The Gulf States' Impossible Position: Saudi Arabia, the UAE, and Qatar Between Washington and Tehran
The Gulf Cooperation Council states occupy a geopolitical position that is, in the current crisis, almost uniquely uncomfortable. They depend on the United States for the security guarantees that protect their governments from external threats — including, historically, from Iran. They need the Strait of Hormuz open to export their oil, which is the source of essentially all their wealth. They share a waterway, a neighbourhood, and complex economic relationships with the country the United States is currently bombing. And they were not consulted about any of this before it started.
Saudi Arabia's Dilemma
Saudi Arabia's position is the most consequential and the most contradictory. Riyadh has long viewed Iran as its primary regional rival — the Shia power whose influence across Iraq, Syria, Lebanon, and Yemen represents a strategic encirclement that Saudi foreign policy has spent decades trying to resist. In that sense, the degradation of Iran's military capabilities is not unwelcome in Riyadh. But the Hormuz closure has directly damaged Saudi Arabia's ability to export oil through the waterway, and the East-West Petroline — which routes Saudi crude to the Red Sea — is operating at near-maximum capacity and cannot compensate for the full loss of Gulf export capacity.
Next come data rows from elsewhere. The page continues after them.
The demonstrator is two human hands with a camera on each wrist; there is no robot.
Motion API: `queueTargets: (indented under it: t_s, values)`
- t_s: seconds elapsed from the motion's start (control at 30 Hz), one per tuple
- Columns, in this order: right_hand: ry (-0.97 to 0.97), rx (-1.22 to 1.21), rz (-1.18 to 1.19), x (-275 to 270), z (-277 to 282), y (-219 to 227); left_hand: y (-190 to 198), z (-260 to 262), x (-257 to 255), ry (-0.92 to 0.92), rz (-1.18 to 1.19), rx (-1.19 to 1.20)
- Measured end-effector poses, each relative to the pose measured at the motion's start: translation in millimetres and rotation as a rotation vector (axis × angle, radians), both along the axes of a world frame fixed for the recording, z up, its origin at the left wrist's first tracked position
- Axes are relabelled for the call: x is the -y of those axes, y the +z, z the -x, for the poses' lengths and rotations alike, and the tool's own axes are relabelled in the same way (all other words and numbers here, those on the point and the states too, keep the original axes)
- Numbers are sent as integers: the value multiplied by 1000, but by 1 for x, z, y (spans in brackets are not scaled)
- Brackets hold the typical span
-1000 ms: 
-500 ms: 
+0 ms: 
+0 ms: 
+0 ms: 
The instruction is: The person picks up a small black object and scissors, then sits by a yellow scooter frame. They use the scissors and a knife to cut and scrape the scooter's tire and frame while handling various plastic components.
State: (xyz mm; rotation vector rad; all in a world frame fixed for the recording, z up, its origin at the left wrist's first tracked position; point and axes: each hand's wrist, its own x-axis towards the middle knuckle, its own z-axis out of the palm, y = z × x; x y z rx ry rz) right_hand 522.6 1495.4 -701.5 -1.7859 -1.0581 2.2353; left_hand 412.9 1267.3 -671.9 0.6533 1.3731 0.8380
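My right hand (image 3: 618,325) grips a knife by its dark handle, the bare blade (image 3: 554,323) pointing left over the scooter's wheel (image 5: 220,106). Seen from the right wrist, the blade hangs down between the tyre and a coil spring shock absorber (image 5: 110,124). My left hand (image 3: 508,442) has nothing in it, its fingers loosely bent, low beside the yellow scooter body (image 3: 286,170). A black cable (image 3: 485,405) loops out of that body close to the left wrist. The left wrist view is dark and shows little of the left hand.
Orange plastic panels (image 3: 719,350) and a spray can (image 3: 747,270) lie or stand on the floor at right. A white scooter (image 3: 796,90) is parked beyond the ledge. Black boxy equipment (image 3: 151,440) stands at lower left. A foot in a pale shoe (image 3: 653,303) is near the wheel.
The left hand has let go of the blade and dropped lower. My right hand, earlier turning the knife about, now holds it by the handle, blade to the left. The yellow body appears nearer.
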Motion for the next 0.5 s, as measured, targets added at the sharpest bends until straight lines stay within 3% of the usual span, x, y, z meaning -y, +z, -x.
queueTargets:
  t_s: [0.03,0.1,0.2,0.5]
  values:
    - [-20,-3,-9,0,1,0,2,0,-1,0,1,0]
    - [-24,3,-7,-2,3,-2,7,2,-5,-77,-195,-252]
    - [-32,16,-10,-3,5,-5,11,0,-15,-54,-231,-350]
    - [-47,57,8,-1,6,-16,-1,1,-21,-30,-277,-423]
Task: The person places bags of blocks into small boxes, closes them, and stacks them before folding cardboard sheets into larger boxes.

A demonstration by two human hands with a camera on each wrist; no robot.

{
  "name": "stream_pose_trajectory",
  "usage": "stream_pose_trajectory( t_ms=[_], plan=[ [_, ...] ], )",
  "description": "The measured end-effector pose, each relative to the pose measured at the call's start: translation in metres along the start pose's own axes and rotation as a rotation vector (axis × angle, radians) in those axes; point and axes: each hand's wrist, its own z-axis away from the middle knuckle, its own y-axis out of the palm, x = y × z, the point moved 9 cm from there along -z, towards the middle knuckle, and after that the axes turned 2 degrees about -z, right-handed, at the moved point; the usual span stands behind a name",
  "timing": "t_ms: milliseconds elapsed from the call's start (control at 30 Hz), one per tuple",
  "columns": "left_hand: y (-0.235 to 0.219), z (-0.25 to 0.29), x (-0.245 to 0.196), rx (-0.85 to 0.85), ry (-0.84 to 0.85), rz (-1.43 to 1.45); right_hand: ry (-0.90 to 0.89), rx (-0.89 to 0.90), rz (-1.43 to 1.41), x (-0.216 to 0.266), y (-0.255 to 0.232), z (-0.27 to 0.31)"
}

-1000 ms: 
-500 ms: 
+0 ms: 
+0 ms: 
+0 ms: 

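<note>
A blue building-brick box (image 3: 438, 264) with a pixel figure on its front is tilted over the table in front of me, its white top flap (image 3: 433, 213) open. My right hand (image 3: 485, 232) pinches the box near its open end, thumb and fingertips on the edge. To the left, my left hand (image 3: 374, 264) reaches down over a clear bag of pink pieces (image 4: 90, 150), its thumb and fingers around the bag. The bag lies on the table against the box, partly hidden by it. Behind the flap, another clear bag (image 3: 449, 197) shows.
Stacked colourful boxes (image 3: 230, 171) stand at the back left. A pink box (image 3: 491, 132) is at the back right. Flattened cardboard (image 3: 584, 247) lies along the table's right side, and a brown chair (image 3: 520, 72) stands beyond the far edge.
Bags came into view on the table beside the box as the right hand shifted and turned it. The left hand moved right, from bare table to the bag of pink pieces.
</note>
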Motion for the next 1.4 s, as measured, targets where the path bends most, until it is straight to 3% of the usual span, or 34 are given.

Saudi Arabia has also been navigating a careful diplomatic repositioning since 2023, when the China-brokered rapprochement with Iran seemed to offer a path to regional stability that avoided dependence on a volatile and increasingly unreliable United States. Operation Epic Fury has upended that positioning without warning, plunging the kingdom back into the centre of a conflict it had been trying to step back from.
The UAE's Particular Exposure
The UAE, and Dubai in particular, faces an economic exposure to the current crisis that goes beyond oil exports. Dubai has spent twenty years building itself into the Middle East's premier financial, logistics, and tourism hub — a position that depends absolutely on stability, reliable air and sea connectivity, and the perception of the emirate as a safe, neutral space between rival powers. All three of those foundations are under pressure. Dubai International Airport, the world's busiest by international passenger numbers, has seen a significant reduction in traffic as airlines reroute away from the Gulf. The port of Jebel Ali — the largest port in the Middle East — is experiencing severe congestion and disruption as the strait closure redirects shipping patterns.
Qatar and the LNG Dimension
Qatar faces perhaps the most acute of all Gulf state dilemmas. Qatar is the world's second-largest LNG exporter, and essentially all of its maritime LNG exports transit the Strait of Hormuz. The closure has not just disrupted Qatar's exports — it has made the country the epicentre of the global gas supply crisis that is devastating energy markets from Japan to Germany. Qatar had no role in precipitating this crisis and has strongly opposed the military action that caused it. It is now being asked, by the United States, to use its relationships with Iran to help facilitate back-channel communications — a role that puts Doha in the uncomfortable position of being expected to clean up a mess it did not make.
The Long-Term Strategic Consequence
Whatever the immediate military outcome, the Hormuz crisis has accelerated a shift that was already underway in Gulf foreign policy: the search for strategic autonomy that reduces dependence on any single external patron. The GCC states watched the United States start a war that directly damaged their economic interests without consultation, and are drawing the obvious conclusions. Chinese investment, Indian trade relationships, and European diplomatic engagement are all becoming more attractive as complements to — and partial substitutes for — the American security relationship that has proved both indispensable and deeply unreliable in the same fortnight.